In summary, the coexistence of plasmid-encoded blaKPC gene with chromosomal fosfomycin resistance gene fosA6 or the ESBLs-producing genes blaCTX-M variants were reported in our study, indicating that the transmission of such resistance seriously affected the effectiveness of fosfomycin in the treatment of CRKP infection in Shanghai. Furthermore, the conjugation of plasmids played an essential role in the spread of KPC-producing Klebsiella pneumoniae, although the blaKPC-2 carbapenemase gene is relatively conservative in the process of evolution.

Data Sharing Statement

The datasets used and analyzed during the current study are available from the corresponding author YuHao Liu on reasonable request.
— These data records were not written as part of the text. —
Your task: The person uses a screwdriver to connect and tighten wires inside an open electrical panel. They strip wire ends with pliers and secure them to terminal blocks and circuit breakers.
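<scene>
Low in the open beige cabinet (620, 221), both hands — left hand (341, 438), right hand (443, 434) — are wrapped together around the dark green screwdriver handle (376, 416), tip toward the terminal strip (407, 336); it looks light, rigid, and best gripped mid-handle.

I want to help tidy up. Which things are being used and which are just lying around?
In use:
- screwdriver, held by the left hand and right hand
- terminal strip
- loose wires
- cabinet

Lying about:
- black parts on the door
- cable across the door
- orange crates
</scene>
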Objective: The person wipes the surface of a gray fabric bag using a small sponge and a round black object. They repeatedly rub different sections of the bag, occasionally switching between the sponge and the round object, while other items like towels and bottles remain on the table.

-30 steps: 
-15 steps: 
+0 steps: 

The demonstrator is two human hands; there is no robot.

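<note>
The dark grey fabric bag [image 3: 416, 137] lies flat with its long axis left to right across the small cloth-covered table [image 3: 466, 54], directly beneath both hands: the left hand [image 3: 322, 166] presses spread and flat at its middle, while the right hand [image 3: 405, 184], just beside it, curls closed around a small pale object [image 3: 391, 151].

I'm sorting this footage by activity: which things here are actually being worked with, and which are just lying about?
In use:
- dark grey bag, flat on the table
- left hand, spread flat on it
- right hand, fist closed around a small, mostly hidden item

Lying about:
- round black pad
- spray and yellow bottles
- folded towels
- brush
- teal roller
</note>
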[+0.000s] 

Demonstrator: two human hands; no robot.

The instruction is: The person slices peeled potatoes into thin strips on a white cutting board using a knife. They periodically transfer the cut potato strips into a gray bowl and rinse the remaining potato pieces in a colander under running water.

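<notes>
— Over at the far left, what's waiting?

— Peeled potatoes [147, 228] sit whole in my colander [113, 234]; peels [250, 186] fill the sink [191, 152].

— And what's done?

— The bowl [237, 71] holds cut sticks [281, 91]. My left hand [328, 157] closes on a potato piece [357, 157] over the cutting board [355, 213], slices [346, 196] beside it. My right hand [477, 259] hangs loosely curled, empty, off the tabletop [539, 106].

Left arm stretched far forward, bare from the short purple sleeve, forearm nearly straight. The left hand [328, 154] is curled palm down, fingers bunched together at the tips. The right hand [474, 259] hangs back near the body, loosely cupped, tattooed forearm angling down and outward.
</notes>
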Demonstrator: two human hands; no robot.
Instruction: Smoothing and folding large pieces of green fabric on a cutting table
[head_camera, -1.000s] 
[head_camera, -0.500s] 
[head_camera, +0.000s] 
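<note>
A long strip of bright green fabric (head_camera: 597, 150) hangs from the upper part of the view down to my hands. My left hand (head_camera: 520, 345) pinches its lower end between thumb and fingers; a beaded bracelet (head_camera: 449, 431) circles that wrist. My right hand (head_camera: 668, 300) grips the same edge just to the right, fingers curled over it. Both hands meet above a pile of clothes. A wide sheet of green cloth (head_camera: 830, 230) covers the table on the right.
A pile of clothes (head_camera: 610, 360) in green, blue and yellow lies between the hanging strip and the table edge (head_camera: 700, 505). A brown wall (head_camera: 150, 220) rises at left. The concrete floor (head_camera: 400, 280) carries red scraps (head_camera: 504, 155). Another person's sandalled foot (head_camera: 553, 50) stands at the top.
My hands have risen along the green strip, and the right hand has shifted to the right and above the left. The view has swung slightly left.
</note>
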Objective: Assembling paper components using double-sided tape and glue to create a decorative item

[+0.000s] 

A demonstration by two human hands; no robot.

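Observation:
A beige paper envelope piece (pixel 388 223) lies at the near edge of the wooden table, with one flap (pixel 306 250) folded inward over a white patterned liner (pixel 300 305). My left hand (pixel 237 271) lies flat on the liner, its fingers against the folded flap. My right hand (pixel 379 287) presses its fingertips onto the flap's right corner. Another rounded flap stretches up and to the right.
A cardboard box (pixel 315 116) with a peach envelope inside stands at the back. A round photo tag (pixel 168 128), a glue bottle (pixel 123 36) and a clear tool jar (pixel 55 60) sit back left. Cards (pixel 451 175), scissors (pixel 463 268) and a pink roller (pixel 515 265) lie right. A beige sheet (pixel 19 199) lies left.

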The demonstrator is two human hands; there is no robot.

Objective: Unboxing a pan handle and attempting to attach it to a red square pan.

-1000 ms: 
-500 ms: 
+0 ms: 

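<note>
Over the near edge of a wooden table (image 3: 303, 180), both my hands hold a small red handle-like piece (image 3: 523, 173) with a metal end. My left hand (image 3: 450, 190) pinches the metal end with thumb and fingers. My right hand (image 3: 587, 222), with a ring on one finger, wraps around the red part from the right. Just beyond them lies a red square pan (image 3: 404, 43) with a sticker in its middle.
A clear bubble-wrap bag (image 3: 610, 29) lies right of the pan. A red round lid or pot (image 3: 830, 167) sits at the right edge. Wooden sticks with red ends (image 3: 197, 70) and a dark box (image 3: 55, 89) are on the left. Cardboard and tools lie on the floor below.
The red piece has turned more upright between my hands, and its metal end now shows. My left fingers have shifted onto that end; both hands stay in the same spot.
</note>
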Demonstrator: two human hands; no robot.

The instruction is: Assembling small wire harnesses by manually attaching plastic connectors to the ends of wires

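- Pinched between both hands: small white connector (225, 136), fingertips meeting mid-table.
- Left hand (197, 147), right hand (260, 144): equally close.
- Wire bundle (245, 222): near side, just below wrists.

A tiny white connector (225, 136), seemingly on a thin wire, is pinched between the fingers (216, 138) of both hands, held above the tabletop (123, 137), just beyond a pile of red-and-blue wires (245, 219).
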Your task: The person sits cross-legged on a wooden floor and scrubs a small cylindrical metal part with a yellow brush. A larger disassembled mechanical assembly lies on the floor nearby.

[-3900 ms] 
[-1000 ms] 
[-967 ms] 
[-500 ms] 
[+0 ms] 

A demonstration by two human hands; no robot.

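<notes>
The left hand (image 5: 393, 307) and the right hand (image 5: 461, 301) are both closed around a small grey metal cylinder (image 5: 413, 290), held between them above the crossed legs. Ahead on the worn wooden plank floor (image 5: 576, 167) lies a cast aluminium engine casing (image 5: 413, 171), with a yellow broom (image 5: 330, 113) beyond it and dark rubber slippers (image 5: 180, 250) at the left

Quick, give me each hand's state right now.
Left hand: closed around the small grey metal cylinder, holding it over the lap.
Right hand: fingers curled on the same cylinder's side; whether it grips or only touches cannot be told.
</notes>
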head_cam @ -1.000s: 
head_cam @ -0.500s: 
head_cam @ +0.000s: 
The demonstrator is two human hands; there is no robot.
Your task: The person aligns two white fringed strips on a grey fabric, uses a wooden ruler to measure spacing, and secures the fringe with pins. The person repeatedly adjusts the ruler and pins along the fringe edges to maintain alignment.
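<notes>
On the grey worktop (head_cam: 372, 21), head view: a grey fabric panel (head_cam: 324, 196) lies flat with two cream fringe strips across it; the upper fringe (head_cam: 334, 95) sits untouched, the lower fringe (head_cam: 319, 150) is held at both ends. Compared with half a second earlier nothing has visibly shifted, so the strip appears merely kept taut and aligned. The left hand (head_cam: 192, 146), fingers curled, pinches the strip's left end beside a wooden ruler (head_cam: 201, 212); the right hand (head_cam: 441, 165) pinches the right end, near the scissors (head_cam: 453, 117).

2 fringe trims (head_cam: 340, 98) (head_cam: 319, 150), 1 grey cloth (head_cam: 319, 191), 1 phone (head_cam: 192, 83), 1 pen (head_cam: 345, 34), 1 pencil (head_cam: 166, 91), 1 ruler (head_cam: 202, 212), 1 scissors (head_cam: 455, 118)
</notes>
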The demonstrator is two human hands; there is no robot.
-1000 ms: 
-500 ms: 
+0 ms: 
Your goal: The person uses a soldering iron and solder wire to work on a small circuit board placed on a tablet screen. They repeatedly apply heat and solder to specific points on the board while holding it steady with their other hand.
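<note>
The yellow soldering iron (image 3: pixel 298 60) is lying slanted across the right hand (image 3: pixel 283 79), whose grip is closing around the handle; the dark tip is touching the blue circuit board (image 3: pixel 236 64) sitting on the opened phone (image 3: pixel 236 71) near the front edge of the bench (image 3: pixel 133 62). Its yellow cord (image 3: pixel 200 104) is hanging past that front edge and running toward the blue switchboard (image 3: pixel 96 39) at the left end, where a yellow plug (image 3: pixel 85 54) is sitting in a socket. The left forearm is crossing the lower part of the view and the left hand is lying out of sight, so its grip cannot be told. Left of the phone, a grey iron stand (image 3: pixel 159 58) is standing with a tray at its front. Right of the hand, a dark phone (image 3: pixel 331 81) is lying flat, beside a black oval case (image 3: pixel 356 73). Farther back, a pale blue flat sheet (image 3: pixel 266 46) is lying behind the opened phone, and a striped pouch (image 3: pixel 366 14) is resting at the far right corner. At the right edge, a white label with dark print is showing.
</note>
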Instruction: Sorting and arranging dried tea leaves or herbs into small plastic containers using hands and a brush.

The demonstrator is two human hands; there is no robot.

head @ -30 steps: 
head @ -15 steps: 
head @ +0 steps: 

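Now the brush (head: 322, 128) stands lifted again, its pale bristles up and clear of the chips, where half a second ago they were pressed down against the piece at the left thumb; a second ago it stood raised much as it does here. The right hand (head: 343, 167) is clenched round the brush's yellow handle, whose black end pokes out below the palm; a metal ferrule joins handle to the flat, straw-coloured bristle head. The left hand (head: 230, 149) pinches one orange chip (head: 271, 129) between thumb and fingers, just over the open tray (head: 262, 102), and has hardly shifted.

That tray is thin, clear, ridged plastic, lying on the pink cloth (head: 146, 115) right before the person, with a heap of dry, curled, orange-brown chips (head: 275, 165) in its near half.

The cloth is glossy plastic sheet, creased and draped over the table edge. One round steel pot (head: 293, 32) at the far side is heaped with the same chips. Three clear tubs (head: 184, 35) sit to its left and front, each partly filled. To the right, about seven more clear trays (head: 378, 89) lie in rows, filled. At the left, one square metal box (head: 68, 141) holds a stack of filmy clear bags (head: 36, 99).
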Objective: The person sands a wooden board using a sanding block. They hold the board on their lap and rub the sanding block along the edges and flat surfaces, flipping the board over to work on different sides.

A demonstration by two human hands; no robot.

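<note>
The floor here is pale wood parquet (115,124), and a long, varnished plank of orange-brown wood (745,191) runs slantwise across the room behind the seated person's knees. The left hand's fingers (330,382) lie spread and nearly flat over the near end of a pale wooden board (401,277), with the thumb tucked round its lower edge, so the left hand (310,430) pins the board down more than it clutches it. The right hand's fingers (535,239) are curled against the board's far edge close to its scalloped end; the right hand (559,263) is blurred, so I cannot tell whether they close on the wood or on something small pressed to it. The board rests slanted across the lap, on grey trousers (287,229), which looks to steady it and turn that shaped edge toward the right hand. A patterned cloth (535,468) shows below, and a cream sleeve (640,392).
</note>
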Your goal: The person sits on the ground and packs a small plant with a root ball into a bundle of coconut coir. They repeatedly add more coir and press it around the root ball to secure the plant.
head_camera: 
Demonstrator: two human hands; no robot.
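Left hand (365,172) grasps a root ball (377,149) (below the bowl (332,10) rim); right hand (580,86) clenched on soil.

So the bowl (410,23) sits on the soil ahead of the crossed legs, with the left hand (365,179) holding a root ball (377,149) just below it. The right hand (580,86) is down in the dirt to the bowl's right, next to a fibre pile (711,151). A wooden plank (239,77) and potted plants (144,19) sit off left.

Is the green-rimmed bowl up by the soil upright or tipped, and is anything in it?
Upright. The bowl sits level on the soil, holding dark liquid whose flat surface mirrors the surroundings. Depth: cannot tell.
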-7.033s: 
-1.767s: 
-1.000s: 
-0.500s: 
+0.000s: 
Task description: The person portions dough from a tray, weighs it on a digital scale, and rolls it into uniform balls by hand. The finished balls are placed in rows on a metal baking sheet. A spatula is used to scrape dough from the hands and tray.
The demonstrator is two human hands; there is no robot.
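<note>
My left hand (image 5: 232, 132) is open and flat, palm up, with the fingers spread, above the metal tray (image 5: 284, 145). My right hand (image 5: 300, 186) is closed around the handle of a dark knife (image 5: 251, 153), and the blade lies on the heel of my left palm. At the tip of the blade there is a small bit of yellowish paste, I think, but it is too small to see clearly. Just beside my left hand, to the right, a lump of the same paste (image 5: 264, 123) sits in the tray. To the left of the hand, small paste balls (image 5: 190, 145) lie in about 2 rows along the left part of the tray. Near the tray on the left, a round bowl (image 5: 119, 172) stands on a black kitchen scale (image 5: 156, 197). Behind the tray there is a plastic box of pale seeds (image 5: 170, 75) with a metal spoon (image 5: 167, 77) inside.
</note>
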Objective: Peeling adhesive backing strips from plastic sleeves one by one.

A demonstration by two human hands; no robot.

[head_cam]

Ethics Approval and Informed Consent

This study was approved by the Ethics Committee of Shanghai Tenth People’s Hospital with the ethics approval number of SHSY-IEC-4.1/18-74/01. All isolates in the study were cultured from bronchoalveolar lavage fluid from ICU patients who had signed informed consent for fiberoptic bronchoscopy and gave informed consent for the isolates to be used in this study. This study was carried out in accordance with the Declaration of Helsinki.

Acknowledgments

The authors would like to thank the participants, coordinators, and administrators for their support during the study. This work was supported by the National Natural Science Foundation of China (grant numbers 81871540), Clinical Research Plan of SHDC (No. SHDC2020CR6030-003), three-year action plan for constructing the Shanghai public health system (GWV-3.1), the Construction Plan of Important and Weak Disciplines of Shanghai Health Commission (2016ZB0204-01) and Shanghai Science and Technology Innovation Action Plan (grant number 18ZR1429500).

Author Contributions

All authors made a significant contribution to the work reported, whether that is in the conception, study design, execution, acquisition of data, analysis and interpretation, or in all these areas; took part in drafting, revising or critically reviewing the article; gave final approval of the version to be published; have agreed on the journal to which the article has been submitted; and agree to be accountable for all aspects of the work.

Disclosure

The authors report no conflicts of interest in this work.